The following example creates a semantic index named ArticleIndex
on the textual documents in the ARTICLE column of the NEWSFEED table, using the extractor policy named SEM_EXTR
:
CREATE INDEX ArticleIndex on Newsfeed (article) INDEXTYPE IS mdsys.SemContext PARAMETERS ('SEM_EXTR');
The RDF model created for an index is managed internally and it is not associated with an application table. The triples stored in such model are automatically maintained for any modifications (such as update, insert, or delete) made to the documents stored in the table column. Although a single RDF model is used to index all documents stored in a table column, the triples stored in the model maintain references to the documents from which they are extracted; therefore, all the triples extracted from a specific document form an individual graph within the RDF model. The documents that are semantically indexed can then be searched using a SPARQL query pattern that operates on the triples extracted from the documents.
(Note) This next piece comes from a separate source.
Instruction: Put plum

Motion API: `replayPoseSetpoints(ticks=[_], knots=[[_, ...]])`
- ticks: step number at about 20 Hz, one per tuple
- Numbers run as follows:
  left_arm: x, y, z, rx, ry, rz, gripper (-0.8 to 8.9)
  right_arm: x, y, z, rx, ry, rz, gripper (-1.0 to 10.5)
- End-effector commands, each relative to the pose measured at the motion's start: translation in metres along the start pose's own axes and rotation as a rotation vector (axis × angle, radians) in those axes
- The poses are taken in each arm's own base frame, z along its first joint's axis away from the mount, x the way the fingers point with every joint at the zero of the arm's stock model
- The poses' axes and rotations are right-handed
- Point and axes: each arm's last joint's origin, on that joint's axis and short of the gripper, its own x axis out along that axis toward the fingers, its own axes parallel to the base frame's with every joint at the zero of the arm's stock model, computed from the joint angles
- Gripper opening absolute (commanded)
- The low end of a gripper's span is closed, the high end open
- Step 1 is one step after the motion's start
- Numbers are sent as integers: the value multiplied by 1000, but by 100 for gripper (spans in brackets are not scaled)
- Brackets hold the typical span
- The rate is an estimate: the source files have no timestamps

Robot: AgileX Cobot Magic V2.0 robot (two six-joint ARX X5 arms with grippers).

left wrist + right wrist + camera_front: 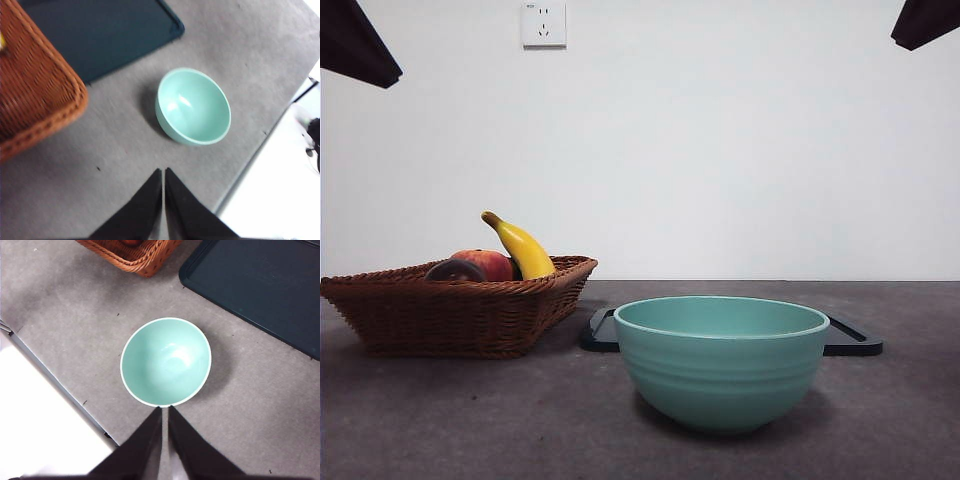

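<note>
- Lay in woven brown wicker basket (450,310) near tabletop's left edge: dark maroon plum (455,270), yellow banana (523,247), red apple (490,263).
- Stood mid-tabletop: round mint-green ceramic bowl (721,360).
- Hovered high, jaws together: left gripper (163,175), right gripper (165,412).

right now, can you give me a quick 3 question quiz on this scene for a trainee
1. True or false: the green bowl has fruit in it.
2. Which holds the banana? A) the wicker basket B) the bowl C) the dark tray
3. Fill in: both grippers, left and right, are ____ and hold nothing.

Key
1. False: the wrist views show it empty.
2. A. The banana leans in the basket beside a red-orange apple and a dark fruit, likely the plum.
3. shut
</note>
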Motion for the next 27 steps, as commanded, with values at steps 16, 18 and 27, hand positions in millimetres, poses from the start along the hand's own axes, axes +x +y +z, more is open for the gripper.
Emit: replayPoseSetpoints(ticks=[16, 18, 27], knots=[[-31, 18, -69, 469, -798, 757, 8, -2, 2, 4, -22, -18, 8, 12], [-17, 27, -91, 426, -768, 795, 7, -2, 2, 4, -22, -18, 8, 12], [11, 45, -141, 330, -714, 846, 7, -2, 2, 4, -22, -18, 8, 12]])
When creating a semantic index for documents, you can use a basic extractor policy or a dependent policy, which may include one or more user-defined RDF models. When you create an index with a dependent extractor policy, the document search pattern specified using SPARQL could span the triples extracted from the documents as well as those defined in user-defined models.
You can create an index using multiple extractor policies, in which case the triples extracted by the corresponding extractors are maintained separately in distinct RDF models. A document search query using one such index can select the specific policy to be used for answering the query. For example, an extractor policy named CITY_EXTR
can be created to extract the names of the cities from a given document, and this extractor policy can be used in combination with the SEM_EXTR policy to create a semantic index, as in the following example:
CREATE INDEX ArticleIndex on Newsfeed (article)
INDEXTYPE IS mdsys.SemContext PARAMETERS ('SEM_EXTR CITY_EXTR');
The first extractor policy in the PARAMETERS list is considered to be the default policy if a query does not refer to a specific policy; however, you can change the default extractor policy for a semantic index by using the SEM_RDFCTX.SET_DEFAULT_POLICY procedure, as in the following example:
begin sem_rdfctx.set_default_policy (index_name => 'ArticleIndex', policy_name => 'CITY_EXTR'); end; /
Parent topic: Semantic Indexing for Documents
4.4 SEM_CONTAINS and Ancillary Operators
You can use the SEM_CONTAINS operator in a standard SQL statement to search for documents or document references that are stored in relational tables.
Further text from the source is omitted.